Yeah. I didn’t think so.

But that’s what your friendly neighborhood DUI attorney is for. If you’re hosting a party this year, here are four ways to make sure your party gusts have fun and stay safe.

  1. Reward the DD. Offer a small gift to your party guests who are serving as designated drivers. I’m not saying you have to offer cash prizes, but some cookies, a bottle of wine for when they get home, or a gift card for gas go a long way. ‘Cause let’s face it. Dealing with drunk people while you’re a sober person isn’t always a piece of proverbial cake.
  2. Have something for people to nosh on. Serious. It sounds simple, but your blood-alcohol content is dependent on a bunch of things, one of which is how much food is in your stomach. Nobody is demanding surf and turf served by waiters with Spanish accents wearing tuxedo and white gloves, but if you’re planning to offer your guests unlimited alcohol, at least get a sandwich ring or some buffalo chicken dip.
  3. Prepare the couches! Anyone who’s ever hosted a party ever knows there is always that one person (or several of those people) who enjoys themselves a little too enthusiastically and is in no way capable of safely driving themselves home. Trust this DUI defense lawyer: Friends shouldn’t let friends drive drunk. While I am happy to help represent clients facing drunk driving charges, the process is an expensive one – with costs that go beyond what you can cover with a check. So if you’re hosting, do your friends a favor, won’t you? Break out the throw blankets, some pillows, and prepare any couches and air mattresses for use. And let people know ahead of time that it’s an option.
  4. Collect keys in advance. Admission to your party should include keys at the door. Not only does it put your houseguests on notice that someone will be monitoring them at the end of the night, but it also gives you the upper hand in case someone who really shouldn’t be driving really wants to anyway. And at the end of the night, stick to your guns. If you don’t think your friend is capable of safe driving, he probably isn’t. Use a BAC chart to gauge how much is too much in the legal sense.

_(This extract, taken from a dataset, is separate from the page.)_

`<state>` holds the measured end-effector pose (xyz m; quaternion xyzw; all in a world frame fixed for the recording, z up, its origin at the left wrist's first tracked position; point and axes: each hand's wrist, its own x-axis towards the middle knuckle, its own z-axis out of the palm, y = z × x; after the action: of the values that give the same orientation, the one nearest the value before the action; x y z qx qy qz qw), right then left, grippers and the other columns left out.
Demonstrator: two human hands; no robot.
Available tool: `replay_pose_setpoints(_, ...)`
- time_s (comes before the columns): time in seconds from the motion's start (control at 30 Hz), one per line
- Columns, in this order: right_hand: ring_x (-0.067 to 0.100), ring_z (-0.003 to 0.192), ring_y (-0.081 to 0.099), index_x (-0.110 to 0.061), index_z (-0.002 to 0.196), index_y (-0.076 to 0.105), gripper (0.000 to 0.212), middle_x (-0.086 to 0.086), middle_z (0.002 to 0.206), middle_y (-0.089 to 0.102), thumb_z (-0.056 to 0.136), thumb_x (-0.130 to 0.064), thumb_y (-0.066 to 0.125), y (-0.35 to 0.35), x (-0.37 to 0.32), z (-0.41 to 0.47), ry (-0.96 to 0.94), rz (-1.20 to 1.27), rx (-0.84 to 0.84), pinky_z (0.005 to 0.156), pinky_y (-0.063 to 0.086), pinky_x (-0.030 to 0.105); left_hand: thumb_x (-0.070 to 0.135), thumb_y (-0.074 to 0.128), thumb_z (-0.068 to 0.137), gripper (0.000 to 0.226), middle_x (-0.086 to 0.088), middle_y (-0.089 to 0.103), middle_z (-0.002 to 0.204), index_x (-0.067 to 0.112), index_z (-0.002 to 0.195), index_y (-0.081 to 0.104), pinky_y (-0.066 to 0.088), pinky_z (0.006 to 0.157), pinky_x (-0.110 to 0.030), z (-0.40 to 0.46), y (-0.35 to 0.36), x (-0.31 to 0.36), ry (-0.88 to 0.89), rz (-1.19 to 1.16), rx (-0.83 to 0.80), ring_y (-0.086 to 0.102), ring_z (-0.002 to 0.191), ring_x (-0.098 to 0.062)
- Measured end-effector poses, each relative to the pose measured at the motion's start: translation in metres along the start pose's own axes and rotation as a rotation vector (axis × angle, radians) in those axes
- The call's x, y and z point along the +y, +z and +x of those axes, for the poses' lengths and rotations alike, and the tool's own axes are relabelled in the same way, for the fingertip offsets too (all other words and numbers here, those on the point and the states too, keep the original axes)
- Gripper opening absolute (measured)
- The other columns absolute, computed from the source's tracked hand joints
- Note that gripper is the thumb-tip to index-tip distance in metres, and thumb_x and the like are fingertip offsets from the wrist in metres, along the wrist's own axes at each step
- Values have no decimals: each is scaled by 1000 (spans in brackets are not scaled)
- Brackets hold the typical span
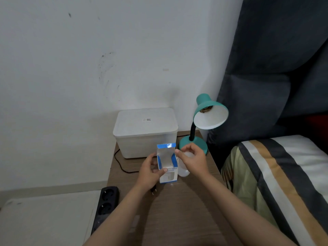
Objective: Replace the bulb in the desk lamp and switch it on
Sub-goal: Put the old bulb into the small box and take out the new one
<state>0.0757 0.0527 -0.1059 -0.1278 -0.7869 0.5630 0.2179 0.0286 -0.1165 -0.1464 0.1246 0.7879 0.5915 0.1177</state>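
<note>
A teal desk lamp [204, 110] stands at the table's back right, its white-lined shade tilted toward me; the socket inside shows with no bulb in it. My left hand [150, 173] grips a blue and white bulb box [167, 167], held upright with its top flap open and its inside looking empty. My right hand [192, 157] is just right of the box's opening, fingers closed around a white bulb [189, 154]. A second white bulb [183, 172] lies on the table under my right hand, against the box.
A white lidded container [145, 128] stands behind the box. The lamp's black cord [120, 165] runs along the wooden table [186, 210], with its plug [154, 190] under my left wrist. A black power strip [106, 205] lies left of the table. A striped bed [284, 174] is on the right.
</note>
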Motion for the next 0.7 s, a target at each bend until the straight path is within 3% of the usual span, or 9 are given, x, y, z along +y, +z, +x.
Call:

The above list is easy to implement, but I sense that some will resist the idea of “forcing” someone to stay where they don’t want to be.

I can understand that. No one wants to argue, least of all with a drunk (see number 1 above.) Think of it this way: how are you going to feel if you let that falling-down-drunk friend leave your house in his car, and on the way home, he wrecks his car and kills himself or someone else? Will you be sad? What about guilty? You could have prevented the accident by taking his keys.

Honestly, no drunk who gets angry with you for refusing to let him drive is going to remember the next day, anyway, so if he’s mad now, just wait it out. You’ll be best pals again in the morning.